Ildikó LŐRINSZKY

Ildikó LŐRINSZKY, Romans du désir, désir du roman : l’interférence des projets flaubertiens de Madame Bovary à Salammbô > 279

 

1. Salammbô, la mal connue

Dans la série imposante des études récentes publiée par la critique flaubertienne, Salammbô apparaît comme une oeuvre peu fréquentée: à part quelques articles, les publications concernant le roman sont rares et, malheureusement, on ne dispose toujours pas de véritable édition critique du texte. Il faudrait sans doute s’interroger sur les raisons de cette curieuse marginalisation dont Salammbô est victime. Celle-ci peut s’expliquer, en partie, par l’étrangeté marquante de l’oeuvre qui dépasse constamment le cadre généralement fixé pour l’analyse. Depuis sa parution en 1862, le roman a été souvent confronté à des normes auxquelles il ne pouvait correspondre. Ces analyses faites souvent d’après des schémas préconçus et, surtout, difficilement applicables au roman, semblent altérer la véritable portée du texte: ainsi Salammbô sera-t-elle réduite à une reconstruction archéologique inauthentique, ou dénoncée comme un roman historique manqué. La plupart des comptes rendus contemporains et plusieurs études modernes témoignent d’ailleurs de la même hésitation quant à la définition du genre: comparée tantôt à l’épopée, tantôt à l’opéra, tantôt à un poème parnassien, qualifiée de «poème épique», de «roman-poème», voire même d’«imagination scientifique», Salammbô reste l’inconnue, l’étrangère fascinante et provoquante.

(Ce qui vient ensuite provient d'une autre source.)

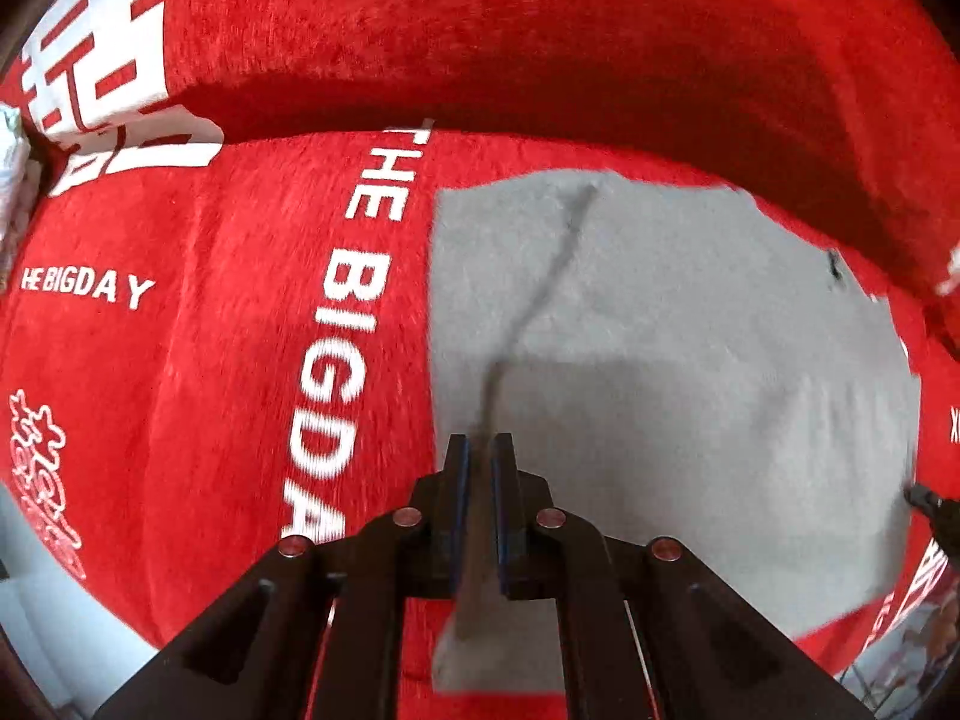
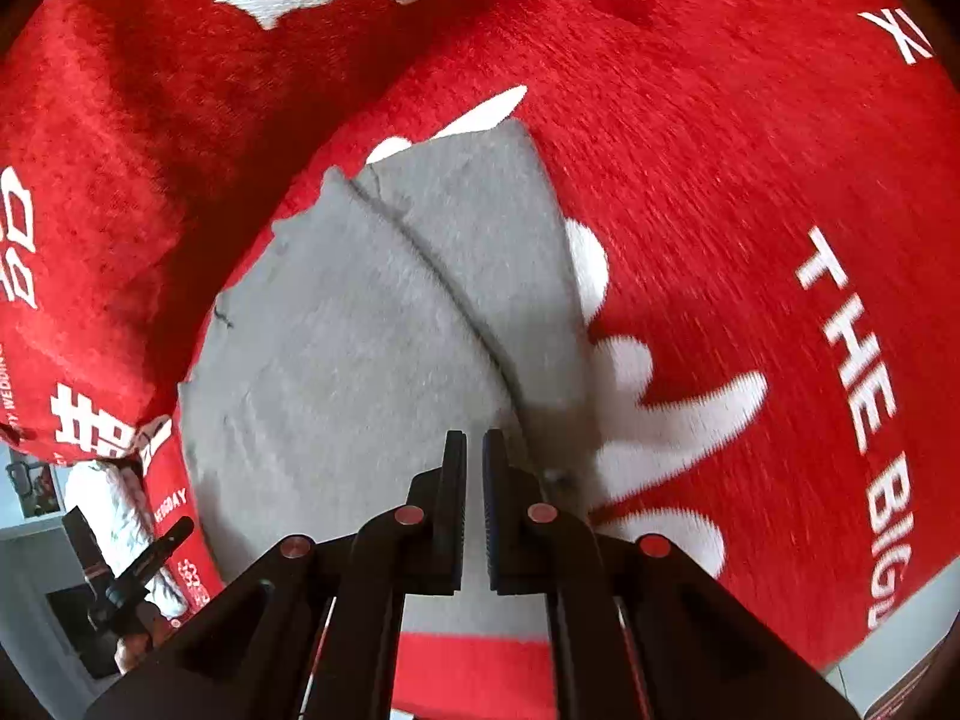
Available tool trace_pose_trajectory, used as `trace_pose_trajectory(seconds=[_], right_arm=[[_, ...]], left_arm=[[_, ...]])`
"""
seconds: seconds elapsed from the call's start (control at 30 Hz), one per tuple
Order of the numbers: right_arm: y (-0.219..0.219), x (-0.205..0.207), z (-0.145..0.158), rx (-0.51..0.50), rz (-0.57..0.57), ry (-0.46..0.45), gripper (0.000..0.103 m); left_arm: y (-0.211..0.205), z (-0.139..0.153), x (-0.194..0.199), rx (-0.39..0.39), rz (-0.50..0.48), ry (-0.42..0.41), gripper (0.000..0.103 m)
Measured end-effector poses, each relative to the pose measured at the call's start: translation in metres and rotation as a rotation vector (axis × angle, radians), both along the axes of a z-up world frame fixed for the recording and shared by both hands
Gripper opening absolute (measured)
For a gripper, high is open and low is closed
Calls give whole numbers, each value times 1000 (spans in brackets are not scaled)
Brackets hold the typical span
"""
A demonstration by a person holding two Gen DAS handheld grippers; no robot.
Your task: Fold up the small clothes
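left tongs (image 1: 480,450) pinch grey cloth (image 1: 690,330) on red blanket (image 1: 180,360); right tongs (image 2: 474,450) closed, empty, above it.

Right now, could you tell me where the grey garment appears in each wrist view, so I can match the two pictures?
Left wrist view: grey garment fills the centre-right, running down between the left gripper.
Right wrist view: grey garment sits centre-left, above the right gripper.
Shared landmark: the dark seam line across the garment.

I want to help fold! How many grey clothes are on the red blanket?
1: the grey cloth lies flat on the red blanket, its near edge pinched in the left gripper. Others may be out of view.
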State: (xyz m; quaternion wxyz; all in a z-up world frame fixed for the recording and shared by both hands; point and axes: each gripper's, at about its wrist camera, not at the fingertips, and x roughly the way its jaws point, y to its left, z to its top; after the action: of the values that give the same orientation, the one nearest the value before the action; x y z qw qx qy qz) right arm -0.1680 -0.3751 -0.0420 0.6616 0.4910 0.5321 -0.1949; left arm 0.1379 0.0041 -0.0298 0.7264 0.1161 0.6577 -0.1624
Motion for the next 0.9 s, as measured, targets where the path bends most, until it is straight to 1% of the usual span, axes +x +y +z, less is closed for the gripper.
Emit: trace_pose_trajectory(seconds=[0.07,0.13,0.23,0.27,0.3,0.33,0.37,0.4,0.43,0.47,0.5,0.53,0.57,0.67,0.73,0.8,0.87,0.9], right_arm=[[7,-1,8,13,13,1,6],[17,1,15,24,41,3,6],[37,4,26,33,100,11,8],[44,5,30,34,123,14,12],[50,7,34,33,140,17,22],[57,8,37,32,156,19,28],[63,11,39,33,166,19,43],[68,13,42,35,176,17,49],[73,14,46,38,187,12,49],[79,16,50,42,202,8,49],[84,17,53,44,215,6,49],[88,19,55,45,227,5,50],[93,21,58,47,239,4,51],[104,23,66,47,266,2,62],[110,24,73,28,292,-1,68],[115,22,82,-8,322,-8,82],[118,20,91,-45,341,-26,82],[120,20,95,-61,346,-30,84]], left_arm=[[-6,13,-15,7,-26,4,8],[-8,19,-27,1,-38,14,8],[-14,33,-50,12,-45,29,8],[-15,36,-56,23,-44,34,8],[-16,40,-62,31,-41,38,8],[-17,45,-68,31,-31,43,8],[-17,47,-71,28,-27,46,8],[-17,50,-74,24,-21,50,11],[-17,53,-78,21,-15,53,42],[-16,59,-83,22,-3,51,91],[-14,64,-86,26,13,37,103],[-12,76,-92,25,31,-11,103],[-11,80,-94,22,24,-14,103],[-11,91,-102,35,32,3,103],[-11,97,-106,43,35,9,103],[-10,102,-108,56,45,4,103],[-7,108,-111,63,69,9,103],[-5,110,-111,61,82,17,103]])
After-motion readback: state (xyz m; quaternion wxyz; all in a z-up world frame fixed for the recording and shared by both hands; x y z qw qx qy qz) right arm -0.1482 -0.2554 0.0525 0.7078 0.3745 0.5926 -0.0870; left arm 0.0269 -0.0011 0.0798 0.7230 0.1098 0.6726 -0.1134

Il s’agit, certes, d’un texte difficile à aborder et qu’aucune analyse ne pourra jamais dénuer de son caractère énigmatique. Cependant, cet effet quelque peu déroutant que produit le roman semble correspondre à l’intention originelle de Flaubert: ses formules destinées à mettre en évidence l’insolite de Salammbô restent peu explicites et gardent souvent une certaine opacité.

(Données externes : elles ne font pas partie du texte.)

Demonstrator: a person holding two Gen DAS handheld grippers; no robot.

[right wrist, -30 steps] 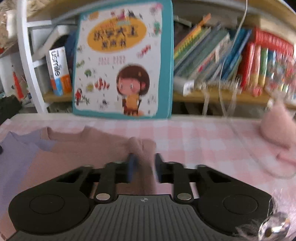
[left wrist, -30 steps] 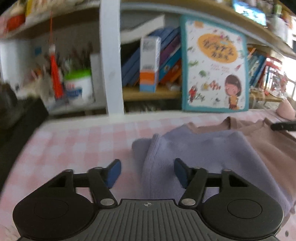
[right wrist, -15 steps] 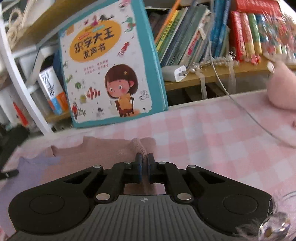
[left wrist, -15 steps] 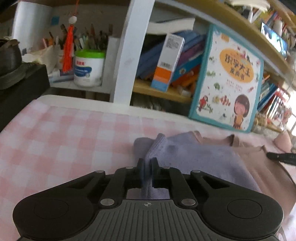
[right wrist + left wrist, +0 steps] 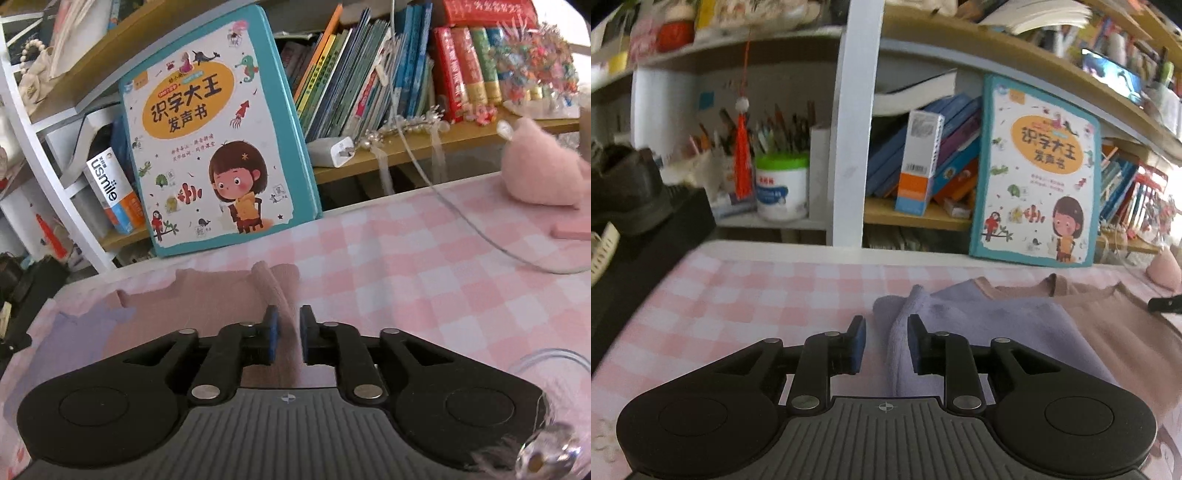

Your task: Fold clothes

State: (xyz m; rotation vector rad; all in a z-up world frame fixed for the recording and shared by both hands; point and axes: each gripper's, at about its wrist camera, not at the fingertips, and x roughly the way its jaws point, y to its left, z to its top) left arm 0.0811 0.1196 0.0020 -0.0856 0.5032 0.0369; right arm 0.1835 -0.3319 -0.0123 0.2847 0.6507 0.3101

Pour mesurer dans toute son ampleur l’importance peut-être méconnue de ce texte dans le développement de l’esthétique flaubertienne, il faudrait préciser la place de Salammbô dans l’ensemble de l’oeuvre. Deuxième roman publié par l’auteur, projet réalisé après de longues années d’apprentissage, Salammbô constitue une sorte de pont entre les écrits de jeunesse et les oeuvres de la maturité. Par son sujet, il peut être rattaché aux premières tentatives littéraires de Flaubert adolescent, alors imprégné de romantisme. Il se présente en même temps comme un texte préparé de longue date, constituant une sorte de synthèse entre plusieurs idées d’oeuvres restées à l’état de projet. Par sa technique, Salammbô est destinée à répondre au nouveau défi que le romancier s’est fixé: après l’expérience de Madame Bovary, il s’agit de faire un roman moderne à l’antique, de procéder à une espèce de transposition qui se conformerait à sa nouvelle conception du roman.